I read somewhere that chickens are sometimes hatched with teeth, as long-disused genes are switched back on by genetic mistakes. Nature is rather hopeless at managing DNA, so your genome is packed with "junk" including old genes that went wrong when we were plants. I was thinking about this because on Oxford Street today I was waiting to cross the road when I noticed a youth standing opposite me. He finished a bag of crisps and then threw the bag on the ground in a defiant manner, glaring around at the midday shoppers as if daring one of them to rebuke him for his exuberantly disgusting behaviour. In itself, not an unusual occurrence in the Zimbabwe of the North. But he looked decidedly Neanderthal to me, the spitting image of our pre-modern human cousins as depicted in museum displays around the world. I started to panic slightly. Suppose three generations of the welfare state has reduced evolutionary pressures for fitness, intelligence and other characteristics to the level below which they can no longer aid natural selection! It would explain a lot: as the old genes are randomly switched on, they are no longer selected away.
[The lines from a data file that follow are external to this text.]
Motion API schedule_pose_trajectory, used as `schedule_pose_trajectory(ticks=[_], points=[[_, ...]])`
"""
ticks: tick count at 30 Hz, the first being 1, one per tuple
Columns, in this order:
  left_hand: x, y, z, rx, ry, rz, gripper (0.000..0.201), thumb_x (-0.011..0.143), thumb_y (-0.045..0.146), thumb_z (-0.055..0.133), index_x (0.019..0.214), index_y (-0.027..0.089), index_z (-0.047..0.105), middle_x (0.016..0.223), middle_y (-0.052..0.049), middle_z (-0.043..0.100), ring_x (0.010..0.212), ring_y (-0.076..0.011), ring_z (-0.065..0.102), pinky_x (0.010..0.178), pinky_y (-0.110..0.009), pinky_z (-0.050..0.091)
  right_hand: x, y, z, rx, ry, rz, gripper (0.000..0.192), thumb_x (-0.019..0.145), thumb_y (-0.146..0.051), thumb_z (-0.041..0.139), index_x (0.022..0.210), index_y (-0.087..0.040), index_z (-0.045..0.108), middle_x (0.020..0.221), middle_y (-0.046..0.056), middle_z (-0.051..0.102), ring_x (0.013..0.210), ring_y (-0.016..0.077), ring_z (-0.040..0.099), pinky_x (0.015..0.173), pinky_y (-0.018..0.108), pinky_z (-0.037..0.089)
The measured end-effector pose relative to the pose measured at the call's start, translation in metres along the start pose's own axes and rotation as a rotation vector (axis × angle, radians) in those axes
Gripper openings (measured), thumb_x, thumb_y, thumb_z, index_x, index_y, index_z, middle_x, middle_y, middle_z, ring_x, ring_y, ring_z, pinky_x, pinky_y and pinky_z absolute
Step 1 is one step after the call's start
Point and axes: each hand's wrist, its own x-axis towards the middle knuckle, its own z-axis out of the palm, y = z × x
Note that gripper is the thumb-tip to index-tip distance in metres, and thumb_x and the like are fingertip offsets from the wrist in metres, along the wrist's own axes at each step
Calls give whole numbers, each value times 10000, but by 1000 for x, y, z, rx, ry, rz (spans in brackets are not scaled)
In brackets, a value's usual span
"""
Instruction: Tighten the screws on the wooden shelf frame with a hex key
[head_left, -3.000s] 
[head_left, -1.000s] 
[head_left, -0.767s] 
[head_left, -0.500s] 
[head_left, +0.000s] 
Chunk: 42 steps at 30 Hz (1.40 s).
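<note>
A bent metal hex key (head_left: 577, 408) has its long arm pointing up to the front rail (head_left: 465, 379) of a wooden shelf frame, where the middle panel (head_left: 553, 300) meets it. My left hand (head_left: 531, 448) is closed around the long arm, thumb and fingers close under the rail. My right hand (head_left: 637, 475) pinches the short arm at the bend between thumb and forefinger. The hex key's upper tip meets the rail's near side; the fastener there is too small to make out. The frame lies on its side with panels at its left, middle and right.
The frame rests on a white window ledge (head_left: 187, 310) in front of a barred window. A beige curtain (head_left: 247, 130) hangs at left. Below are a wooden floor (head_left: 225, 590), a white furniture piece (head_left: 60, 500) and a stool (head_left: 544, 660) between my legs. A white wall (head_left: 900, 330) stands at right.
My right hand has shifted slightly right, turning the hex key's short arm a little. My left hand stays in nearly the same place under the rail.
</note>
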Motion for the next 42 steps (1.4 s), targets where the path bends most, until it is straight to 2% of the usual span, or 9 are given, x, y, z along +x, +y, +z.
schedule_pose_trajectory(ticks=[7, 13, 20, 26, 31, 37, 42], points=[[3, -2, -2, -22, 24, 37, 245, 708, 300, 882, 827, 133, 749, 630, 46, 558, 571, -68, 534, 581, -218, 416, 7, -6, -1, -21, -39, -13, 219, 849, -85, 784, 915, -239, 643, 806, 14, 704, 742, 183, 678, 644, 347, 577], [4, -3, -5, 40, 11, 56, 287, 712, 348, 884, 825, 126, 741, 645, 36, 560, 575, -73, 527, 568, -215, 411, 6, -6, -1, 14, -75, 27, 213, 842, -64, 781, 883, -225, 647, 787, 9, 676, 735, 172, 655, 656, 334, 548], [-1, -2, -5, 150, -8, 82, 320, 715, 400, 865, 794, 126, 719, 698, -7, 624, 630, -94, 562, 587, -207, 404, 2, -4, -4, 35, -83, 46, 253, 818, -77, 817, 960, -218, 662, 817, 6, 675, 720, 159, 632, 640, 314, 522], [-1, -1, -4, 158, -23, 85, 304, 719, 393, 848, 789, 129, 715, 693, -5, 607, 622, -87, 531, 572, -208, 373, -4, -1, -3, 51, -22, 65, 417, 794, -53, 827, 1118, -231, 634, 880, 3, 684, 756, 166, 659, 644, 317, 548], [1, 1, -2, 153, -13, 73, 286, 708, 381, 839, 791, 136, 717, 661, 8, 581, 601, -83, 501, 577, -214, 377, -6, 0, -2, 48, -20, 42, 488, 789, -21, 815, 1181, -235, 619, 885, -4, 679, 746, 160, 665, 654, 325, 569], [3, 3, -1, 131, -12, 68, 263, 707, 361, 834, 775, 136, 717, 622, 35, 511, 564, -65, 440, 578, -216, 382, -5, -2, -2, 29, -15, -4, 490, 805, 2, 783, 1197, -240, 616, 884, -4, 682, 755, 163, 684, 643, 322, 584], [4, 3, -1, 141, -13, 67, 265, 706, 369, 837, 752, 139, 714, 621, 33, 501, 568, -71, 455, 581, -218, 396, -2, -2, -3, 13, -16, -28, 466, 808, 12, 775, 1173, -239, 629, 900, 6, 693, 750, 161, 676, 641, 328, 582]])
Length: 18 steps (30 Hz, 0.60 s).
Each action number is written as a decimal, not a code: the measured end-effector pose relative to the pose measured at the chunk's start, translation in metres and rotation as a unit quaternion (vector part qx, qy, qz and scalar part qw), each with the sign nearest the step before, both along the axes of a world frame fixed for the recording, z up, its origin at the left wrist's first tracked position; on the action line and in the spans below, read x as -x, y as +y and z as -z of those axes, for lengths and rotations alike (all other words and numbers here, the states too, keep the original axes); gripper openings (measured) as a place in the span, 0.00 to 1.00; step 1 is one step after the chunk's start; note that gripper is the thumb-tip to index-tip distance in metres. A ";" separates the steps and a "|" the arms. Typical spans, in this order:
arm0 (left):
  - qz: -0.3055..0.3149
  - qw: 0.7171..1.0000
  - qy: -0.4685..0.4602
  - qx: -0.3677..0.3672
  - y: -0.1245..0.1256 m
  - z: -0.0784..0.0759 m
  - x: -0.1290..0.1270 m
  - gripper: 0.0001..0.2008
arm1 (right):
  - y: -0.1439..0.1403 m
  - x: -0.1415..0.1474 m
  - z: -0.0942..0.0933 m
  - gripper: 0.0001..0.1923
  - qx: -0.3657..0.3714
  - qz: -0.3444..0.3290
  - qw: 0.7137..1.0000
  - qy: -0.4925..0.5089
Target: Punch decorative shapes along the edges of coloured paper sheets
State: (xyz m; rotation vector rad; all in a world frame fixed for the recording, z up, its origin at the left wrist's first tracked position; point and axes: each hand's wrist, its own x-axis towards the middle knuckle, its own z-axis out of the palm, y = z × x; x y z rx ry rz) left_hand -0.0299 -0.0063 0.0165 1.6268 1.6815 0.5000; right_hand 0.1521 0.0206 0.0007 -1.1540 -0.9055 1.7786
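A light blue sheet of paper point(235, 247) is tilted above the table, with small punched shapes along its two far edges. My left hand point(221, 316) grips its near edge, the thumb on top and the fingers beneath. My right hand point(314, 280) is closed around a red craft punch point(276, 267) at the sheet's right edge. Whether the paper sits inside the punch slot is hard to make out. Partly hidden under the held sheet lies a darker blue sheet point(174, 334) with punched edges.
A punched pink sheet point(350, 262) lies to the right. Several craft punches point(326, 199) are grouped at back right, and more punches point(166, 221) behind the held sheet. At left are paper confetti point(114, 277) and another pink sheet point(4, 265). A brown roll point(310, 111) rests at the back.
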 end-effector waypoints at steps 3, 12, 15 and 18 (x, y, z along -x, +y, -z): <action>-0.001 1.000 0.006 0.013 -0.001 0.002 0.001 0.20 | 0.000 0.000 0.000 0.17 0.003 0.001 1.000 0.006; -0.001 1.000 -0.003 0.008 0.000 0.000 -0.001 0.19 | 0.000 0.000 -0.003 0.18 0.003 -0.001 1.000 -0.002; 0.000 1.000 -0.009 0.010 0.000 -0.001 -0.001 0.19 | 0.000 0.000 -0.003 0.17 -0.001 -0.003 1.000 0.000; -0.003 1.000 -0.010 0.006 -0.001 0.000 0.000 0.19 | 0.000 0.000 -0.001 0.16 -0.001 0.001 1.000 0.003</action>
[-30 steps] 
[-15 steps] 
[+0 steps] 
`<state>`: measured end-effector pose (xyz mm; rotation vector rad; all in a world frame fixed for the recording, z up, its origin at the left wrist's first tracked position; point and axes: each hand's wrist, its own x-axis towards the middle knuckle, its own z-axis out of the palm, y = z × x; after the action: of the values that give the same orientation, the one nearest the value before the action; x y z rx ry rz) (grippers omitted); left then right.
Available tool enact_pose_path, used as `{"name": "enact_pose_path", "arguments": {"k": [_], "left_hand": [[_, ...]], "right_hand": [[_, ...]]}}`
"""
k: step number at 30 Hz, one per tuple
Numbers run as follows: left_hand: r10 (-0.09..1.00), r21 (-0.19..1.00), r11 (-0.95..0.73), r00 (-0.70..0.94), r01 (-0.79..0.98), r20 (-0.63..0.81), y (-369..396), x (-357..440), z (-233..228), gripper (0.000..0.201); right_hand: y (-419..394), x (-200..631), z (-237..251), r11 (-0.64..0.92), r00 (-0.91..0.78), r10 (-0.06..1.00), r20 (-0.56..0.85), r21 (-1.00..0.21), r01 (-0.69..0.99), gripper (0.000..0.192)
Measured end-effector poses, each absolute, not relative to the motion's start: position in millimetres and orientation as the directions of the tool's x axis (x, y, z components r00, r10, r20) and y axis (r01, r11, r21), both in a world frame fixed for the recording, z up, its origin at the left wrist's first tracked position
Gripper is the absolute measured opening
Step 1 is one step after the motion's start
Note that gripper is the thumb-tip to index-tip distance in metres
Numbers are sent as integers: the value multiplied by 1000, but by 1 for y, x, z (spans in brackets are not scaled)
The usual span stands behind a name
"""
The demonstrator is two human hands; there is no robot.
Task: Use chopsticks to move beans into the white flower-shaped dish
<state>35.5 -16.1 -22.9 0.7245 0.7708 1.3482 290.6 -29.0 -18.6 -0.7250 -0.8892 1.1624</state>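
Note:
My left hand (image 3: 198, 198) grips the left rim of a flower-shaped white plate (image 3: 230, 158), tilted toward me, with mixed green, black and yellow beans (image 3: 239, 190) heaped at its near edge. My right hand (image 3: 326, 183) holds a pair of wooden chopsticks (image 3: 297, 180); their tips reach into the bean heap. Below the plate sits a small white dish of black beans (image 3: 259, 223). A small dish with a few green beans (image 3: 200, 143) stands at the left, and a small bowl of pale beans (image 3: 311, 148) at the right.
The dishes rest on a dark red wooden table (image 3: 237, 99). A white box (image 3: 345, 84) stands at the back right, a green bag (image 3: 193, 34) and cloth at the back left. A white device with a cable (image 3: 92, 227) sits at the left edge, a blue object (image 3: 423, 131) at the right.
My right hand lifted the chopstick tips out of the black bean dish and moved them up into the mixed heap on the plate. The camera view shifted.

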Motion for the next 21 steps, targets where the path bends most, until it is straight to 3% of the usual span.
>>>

This could explain why the general population is getting fatter and stupider and also provide an appropriate backdrop to celebrating the 200th anniversary of Charles Darwin's birth (which I am learning all about from the "In Our Time" podcasts even as I type). In hundred years or so, the population may well become largely Neanderthal again in Britain, and by then scientists will be able to clone wooly mammoths, so everyone will feel quite a home.

In the future, everyone will be famous to fifteen people.
[posted with ecto]

1 comment:

GreatSheElephant said...

I am absolutely convinced that the Neanderthals didn't die out but interbred with HS - you only have to look around for proof. I wonder if there has actually ever been any widespread testing of the general population for the Neanderthal gene?